I am Jack’s… complete lack of surprise

I worked at the Smoke Shop today until we closed, this is a regular day for me however today when I was done and waiting outside with doors locked I seen the very familiar black jeep with partial Wisconsin plate KWT and the passenger rear window still duct taped. Then I seen him drive right in front of me and over to the liquor store. He never went to Steins before…just Walmart and Trig’s. He’s a creature of habit. He knew when I’d get off work, he’s not stupid and this is only the beginning of his bullshit intimidation tactics. Yes restraining order guess what? We can be in a public place at same time but he has to not interact, not follow or approach. Still think I’m crazy? Don’t, this is beginning. He’s sneaky, he will try anything he can you just watch. I am not paranoid. And the police need to be mindful of the psychopath. He is dangerous. He hates me. I hate to infinity and beyond his demon spawned ass. So who is going to keep me safe? Still think I should live alone. No way. He murdered brutally murdered Dexter, cleaned him and left him for me to find. And lied and made me seem like I was crazy. I have Ptsd, pretty sure of that and IBS from this shit. I am fucking frightened of his ass. OK people, fucking listen. He could kill me.

Other than that I had a good day, busy day and was getting to know my friends from my groups. They think he’s doing it to intimidate me. It’s intentional. This was no mistake. Do not take this with a grain of salt. I fucking feel it. I believe he will try.

Chicken soup for soul

Step mom made soup and it’s amazing how good it tastes when you need comfort. I needed comfort. Thank you Liz for the advice, thank you Joe for helping calm me, thanks Sue for soup, thanks Dad for going back so I could check the lock, thanks Krystal for our talk, thanks Nikki for our talk and thank you my constant or occasional reader.

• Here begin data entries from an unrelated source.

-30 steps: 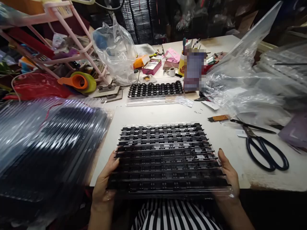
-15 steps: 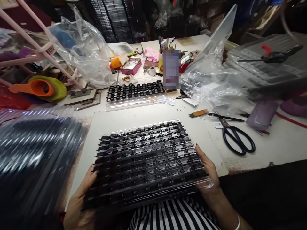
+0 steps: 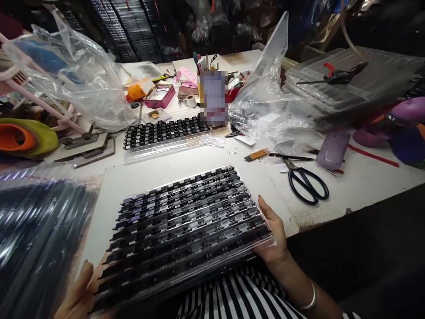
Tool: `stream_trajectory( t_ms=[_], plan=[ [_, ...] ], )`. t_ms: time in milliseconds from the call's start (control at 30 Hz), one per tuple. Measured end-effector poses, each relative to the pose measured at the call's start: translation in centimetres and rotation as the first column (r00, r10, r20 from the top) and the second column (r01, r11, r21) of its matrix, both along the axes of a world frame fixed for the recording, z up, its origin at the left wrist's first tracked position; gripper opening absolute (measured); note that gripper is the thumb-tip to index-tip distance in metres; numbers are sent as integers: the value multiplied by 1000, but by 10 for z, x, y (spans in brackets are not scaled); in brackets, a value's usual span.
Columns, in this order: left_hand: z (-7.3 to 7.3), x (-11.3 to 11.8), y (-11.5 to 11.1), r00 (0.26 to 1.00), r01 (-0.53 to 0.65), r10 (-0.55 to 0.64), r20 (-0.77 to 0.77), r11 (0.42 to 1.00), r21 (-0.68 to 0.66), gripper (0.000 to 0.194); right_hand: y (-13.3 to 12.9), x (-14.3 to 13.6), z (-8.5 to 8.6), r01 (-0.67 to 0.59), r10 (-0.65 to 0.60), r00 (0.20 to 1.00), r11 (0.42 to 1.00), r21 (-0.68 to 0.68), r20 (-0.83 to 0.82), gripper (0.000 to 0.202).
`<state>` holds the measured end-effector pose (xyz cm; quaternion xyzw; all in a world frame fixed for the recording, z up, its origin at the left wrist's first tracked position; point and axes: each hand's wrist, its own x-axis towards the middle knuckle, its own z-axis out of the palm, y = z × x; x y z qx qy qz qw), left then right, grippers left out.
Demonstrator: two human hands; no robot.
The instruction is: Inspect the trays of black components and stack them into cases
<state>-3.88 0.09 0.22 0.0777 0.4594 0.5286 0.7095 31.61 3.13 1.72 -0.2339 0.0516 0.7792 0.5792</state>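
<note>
Left hand (image 3: 75, 290) lowered, grip unclear, right fingers (image 3: 267, 209) pinching tray (image 3: 192, 221) edge, open board (image 3: 156, 173) beyond

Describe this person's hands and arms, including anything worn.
The left hand and right hand are gloveless. A thin, silver-coloured, curved bangle circles the right wrist; the left wrist isn't clearly visible. Black-and-white striped clothing covers the body.

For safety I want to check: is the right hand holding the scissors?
No, the right hand holds the tray of black parts, while the scissors lie apart on the table.
</note>
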Motion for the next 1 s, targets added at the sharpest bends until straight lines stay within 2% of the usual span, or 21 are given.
stream_trajectory(
  t_ms=[100, 167, 233, 333, 433, 600, 800, 933, 1000],
  plan=[
    [9, 15, 6, 987, -153, 155, -28, 986, 64, 66, 1, -1, 1, 90, -90, 996, 996, -1, 11, 38],
    [16, 31, 11, 954, -277, 281, -108, 959, 54, 59, 1, -1, 1, 77, -77, 997, 997, -2, 26, 36],
    [23, 45, 14, 924, -334, 329, -195, 942, 4, 51, 0, 0, 1, 25, -25, 999, 1000, -5, 43, 34],
    [29, 58, 17, 925, -322, 301, -233, 945, -60, 49, 0, 1, 1, -35, 35, 997, 999, -4, 68, 32],
    [29, 58, 17, 929, -301, 287, -232, 953, -28, 51, -1, 2, 1, -56, 57, 996, 998, -8, 71, 32],
    [16, 45, 13, 951, -233, 236, -199, 972, 37, 54, -1, 4, -2, -95, 97, 993, 995, -30, 74, 34],
    [3, 32, 9, 966, -228, 233, -108, 972, 61, 55, 1, 3, -2, -107, 109, 990, 994, -28, 88, 37],
    [7, 40, 11, 966, -244, 253, -61, 962, 120, 60, 2, 2, 2, -101, 105, 989, 994, -45, 103, 35],
    [11, 46, 12, 962, -255, 265, -60, 957, 139, 56, 1, 2, 2, -78, 86, 987, 995, -65, 133, 32]
  ],
)
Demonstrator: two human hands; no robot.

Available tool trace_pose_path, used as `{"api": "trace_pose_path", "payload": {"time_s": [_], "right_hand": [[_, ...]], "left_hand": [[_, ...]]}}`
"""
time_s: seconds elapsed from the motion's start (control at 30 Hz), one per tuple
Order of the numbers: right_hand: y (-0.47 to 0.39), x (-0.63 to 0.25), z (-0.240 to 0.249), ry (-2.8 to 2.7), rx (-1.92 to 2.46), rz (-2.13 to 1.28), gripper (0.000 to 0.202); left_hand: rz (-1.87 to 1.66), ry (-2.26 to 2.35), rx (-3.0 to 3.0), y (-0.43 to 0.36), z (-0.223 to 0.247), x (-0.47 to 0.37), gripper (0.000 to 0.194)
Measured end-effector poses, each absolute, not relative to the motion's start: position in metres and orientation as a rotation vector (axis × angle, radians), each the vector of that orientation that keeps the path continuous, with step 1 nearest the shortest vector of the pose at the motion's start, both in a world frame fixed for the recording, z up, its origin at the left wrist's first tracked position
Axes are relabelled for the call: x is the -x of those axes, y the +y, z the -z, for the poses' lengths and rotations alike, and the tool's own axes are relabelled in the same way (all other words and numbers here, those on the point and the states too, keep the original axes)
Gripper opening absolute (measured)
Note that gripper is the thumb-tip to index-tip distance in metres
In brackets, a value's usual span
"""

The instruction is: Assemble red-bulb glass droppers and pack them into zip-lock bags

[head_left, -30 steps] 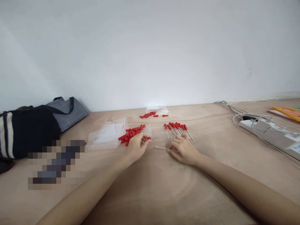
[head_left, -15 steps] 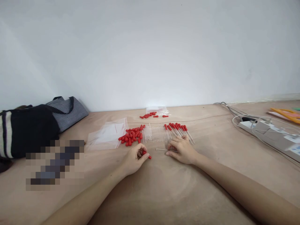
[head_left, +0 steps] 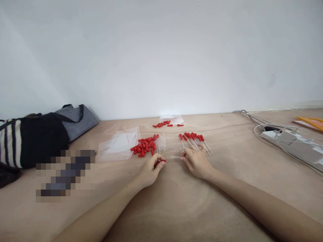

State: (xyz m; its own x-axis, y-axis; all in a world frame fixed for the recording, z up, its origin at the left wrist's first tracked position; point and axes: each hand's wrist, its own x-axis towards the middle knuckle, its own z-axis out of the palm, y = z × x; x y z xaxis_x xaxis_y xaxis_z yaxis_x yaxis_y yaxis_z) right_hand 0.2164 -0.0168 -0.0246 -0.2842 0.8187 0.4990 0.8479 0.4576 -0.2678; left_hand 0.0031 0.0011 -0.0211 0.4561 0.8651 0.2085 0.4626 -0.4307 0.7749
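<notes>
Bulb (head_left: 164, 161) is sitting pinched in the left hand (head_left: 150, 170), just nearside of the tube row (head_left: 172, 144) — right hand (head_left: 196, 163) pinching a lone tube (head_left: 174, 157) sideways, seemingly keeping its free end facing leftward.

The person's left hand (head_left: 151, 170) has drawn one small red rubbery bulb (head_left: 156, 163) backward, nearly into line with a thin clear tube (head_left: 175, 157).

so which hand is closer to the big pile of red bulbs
Left. The left hand is just in front of the pile of red bulbs, holding a red bulb; the right hand is farther off to the right, holding a clear tube.
</notes>
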Motion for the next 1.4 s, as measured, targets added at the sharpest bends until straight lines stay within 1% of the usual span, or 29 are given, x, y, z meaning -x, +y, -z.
{"api": "trace_pose_path", "payload": {"time_s": [0.2,0.6,0.8,1.03,1.23,1.4], "right_hand": [[-0.021,-0.210,0.023,-2.119,1.253,-0.002,0.017],[-0.026,-0.206,0.027,-2.226,1.155,-0.054,0.030],[-0.028,-0.203,0.029,-2.152,1.160,-0.093,0.021],[-0.030,-0.203,0.026,-2.184,1.066,0.005,0.023],[-0.025,-0.209,0.024,-2.289,0.961,0.185,0.030],[-0.022,-0.208,0.022,-2.331,0.952,0.248,0.030]], "left_hand": [[-0.851,1.047,-1.949,0.003,0.026,-0.007,0.010],[-0.926,1.035,-1.949,0.002,0.026,-0.008,0.012],[-0.925,1.062,-1.915,0.001,0.034,-0.008,0.018],[-0.940,1.072,-1.915,-0.001,0.037,-0.009,0.018],[-0.927,1.027,-1.909,0.000,0.038,-0.009,0.017],[-0.883,1.035,-1.935,0.001,0.037,-0.008,0.018]]}}
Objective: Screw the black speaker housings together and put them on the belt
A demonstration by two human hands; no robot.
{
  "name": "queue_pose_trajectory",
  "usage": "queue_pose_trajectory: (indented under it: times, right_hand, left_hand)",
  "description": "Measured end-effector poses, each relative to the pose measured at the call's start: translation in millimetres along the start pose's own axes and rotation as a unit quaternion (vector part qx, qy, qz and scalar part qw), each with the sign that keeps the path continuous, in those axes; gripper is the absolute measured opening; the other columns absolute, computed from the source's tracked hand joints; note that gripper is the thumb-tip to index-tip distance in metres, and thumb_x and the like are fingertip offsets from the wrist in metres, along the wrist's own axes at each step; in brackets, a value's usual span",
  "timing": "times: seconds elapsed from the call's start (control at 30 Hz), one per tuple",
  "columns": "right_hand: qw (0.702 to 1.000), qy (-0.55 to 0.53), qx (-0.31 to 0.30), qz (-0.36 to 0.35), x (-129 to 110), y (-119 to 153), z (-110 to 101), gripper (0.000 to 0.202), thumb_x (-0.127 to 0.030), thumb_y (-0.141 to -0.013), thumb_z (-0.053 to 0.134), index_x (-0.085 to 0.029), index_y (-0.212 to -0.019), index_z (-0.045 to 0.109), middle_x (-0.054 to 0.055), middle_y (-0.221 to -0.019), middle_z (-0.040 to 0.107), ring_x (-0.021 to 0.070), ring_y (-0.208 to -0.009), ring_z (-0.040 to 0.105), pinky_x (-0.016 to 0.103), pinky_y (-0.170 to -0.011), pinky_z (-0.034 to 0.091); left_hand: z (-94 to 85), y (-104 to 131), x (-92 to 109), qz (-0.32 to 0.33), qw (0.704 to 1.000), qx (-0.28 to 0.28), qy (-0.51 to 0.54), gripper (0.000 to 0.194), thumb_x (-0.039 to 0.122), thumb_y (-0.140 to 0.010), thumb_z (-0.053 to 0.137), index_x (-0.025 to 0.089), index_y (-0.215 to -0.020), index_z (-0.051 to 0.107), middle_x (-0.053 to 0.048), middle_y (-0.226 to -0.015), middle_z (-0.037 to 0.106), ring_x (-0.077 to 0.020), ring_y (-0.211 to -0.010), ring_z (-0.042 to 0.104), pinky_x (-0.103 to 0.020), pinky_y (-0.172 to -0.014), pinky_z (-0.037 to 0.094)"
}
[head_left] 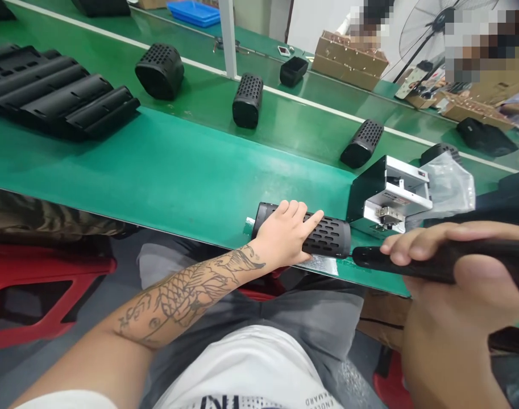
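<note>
My left hand is wrapped over a black perforated housing that lies on its side at the near edge of the green bench. One finger points along its slotted face. My right hand grips a black electric screwdriver, held level from the right. Its tip meets, or almost meets, the housing's right end; the exact contact is too small to tell. Behind the screwdriver stands a silver and black screw feeder.
Similar black housings stand spaced along the darker green strip behind. Stacked black shell parts lie at the left. A clear plastic bag hangs beside the feeder. Cardboard boxes and a blue tray are farther back; red stools stand below.
</note>
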State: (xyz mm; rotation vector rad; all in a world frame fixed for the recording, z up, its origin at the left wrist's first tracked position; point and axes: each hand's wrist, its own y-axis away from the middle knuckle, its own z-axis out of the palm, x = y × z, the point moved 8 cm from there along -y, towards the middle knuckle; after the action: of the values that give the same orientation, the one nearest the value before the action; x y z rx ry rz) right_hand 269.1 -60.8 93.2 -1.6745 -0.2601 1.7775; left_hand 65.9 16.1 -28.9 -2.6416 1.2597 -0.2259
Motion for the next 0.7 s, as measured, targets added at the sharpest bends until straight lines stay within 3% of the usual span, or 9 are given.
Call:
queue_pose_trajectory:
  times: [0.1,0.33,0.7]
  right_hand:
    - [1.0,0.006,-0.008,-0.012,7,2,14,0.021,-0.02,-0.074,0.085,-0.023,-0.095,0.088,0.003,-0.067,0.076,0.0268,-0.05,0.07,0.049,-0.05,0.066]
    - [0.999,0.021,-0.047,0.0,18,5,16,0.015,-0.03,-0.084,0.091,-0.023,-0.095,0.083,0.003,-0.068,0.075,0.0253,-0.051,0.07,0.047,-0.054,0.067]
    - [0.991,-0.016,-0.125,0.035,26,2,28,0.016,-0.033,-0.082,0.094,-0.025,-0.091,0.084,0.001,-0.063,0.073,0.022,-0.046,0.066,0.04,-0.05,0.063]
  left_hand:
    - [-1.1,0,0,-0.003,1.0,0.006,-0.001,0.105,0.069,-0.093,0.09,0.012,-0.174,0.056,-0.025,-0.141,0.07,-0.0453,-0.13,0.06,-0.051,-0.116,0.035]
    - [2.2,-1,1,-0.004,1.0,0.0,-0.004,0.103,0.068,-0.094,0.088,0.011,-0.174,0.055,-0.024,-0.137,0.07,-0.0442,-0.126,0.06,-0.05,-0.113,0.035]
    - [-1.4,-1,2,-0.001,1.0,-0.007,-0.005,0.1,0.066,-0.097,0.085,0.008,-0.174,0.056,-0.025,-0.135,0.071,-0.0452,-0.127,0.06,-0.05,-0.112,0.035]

4 thoughts on “I am Jack’s… complete lack of surprise

  1. Document the living hell out of this. See his vehicle – take a picture. Take a video. Every DAMN time. Take it with you into the courtroom, and show that he is testing the limits of his restraining order.

    OK – funny(ish) true story. I had to put a restraining order on my ex, because whenever he’d pick the kids up or drop them off (always playing games with the time or day) he would verbally abuse me. So, it became a thing that he had to call the kids when he was on his way, and they would go out to him when he arrived. One day, he decides he doesn’t have to participate in what the court has ordered, and gets out of the car and starts coming up the walk. I *knew* this shit would happen, and I was ready. I pulled out my camera, and snapped a picture – while that jackass smiled and posed – before he realized that he’d just incriminated himself. That memory still makes me smile.

    • Wow Liz Yea I can totally see Mr. Holt doing this to me. I wasn’t thinking on Wednesday when I was the deer in headlights and plus it was dark. But I will try my best to be prepared for when Mr. Bravity or Mr. Stupid decides he’s going to try and get away with it again. I’m glad I did call the Sheriff’s Department and talked with the Rhinelander Police Department about this so it is on record that it happened even though they determined that he was in a public space and didn’t approach me. I know that’s not going to be the last time the idiot pulls his crap with me.